The oldest synagogue building in Washington, D.C., rolled through the city streets for the third — and hopefully last — time on Wednesday, Jan. 9. Built in 1867 as the home of Adas Israel Congregation, the building was relocated to the corner of 3rd and F Streets NW, where it will be a part of the new Capital Jewish Museum, which is scheduled to open in 2021.
Originally located at 6th and G Streets NW, the historic building was first moved in 1969 to make way for the Metro headquarters. It was then moved to the corner of 3rd and G Streets NW in 2016 to make way for the Capitol Crossing development.

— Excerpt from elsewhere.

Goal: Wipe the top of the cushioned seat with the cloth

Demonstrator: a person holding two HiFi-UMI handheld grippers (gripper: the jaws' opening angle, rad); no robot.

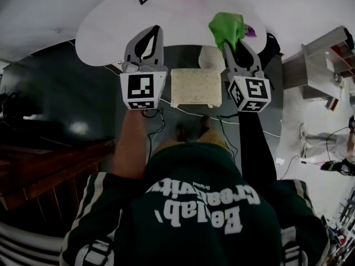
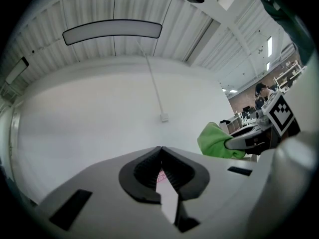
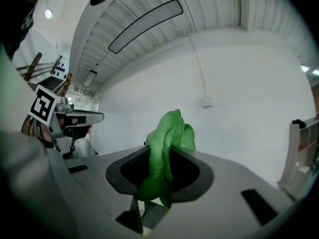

Washingtonians young and old gathered to watch as the historic building was hauled down the street again. Many attendees said that the building, whose inauguration was overseen by then-President Ulysses S. Grant, and which has served different purposes since being built, was always a symbol of the Jewish community’s presence in the city.
“My family belonged to the Adas Israel Synagogue for generations and my great grandfather davened in this shul [synagogue],” said Michael Goldman, who is the Jewish chaplain at the nearby Georgetown Law School. “My wife and I actually got married there 17 years ago. There’s a lot of family history in there.”
Naomi and Steve Kline came to DC from their home in Leisure World in Silver Spring, Maryland, to see the synagogue being moved.
“We’ve brought groups of people to come see the synagogue over the years,” Naomi Kline said. “This is like another home for us here in DC, and we look forward to doing it in the new location.”
A Momentous Occasion
Several community leaders and local officials spoke at the press conference following the move, including Rabbis Aaron Alexander and Lauren Holtzblatt of Adas Israel, DC Del. Eleanor Holmes Norton, and Ward 2 Councilmember Jack Evans.
“You have treated this building as
a mishkan, a movable sanctuary with G-d at its center,” Rabbi Holtzblatt said to the crowd. “This is particularly meaningful for us as Adas Israel approaches its 150th year.”
“What an exciting time this is for our city,” said Councilmember Evans. “When I came to the area, this place was a bit lost. There was nothing here. This move symbolizes the development of the city for the past 30 years, from a city that was lost to the most dynamic city in America.”
Recently-reelected Councilmember Elissa Silverman addressed the crowd, saying that “even though cities change,” much like DC has, “our stories are interwoven.”
“We need to understand all the stories of our city and how they’re interwoven together,” Silverman said. “We might pray differently, say different prayers and in different spaces, but we’re stronger when we appreciate our diversity.”
Joey Shoemaker of Property Partners LLC, one of the companies involved in the shul’s relocation, said the day was the result of years of work.
“We’ve had hundreds of people working on this project,” Shoemaker said. “We tried to ensure the structural integrity of the building throughout the move, and we’re happy to see it happening finally.”
By Anis Modi
Anis Modi is a writer based in Washington, D.C.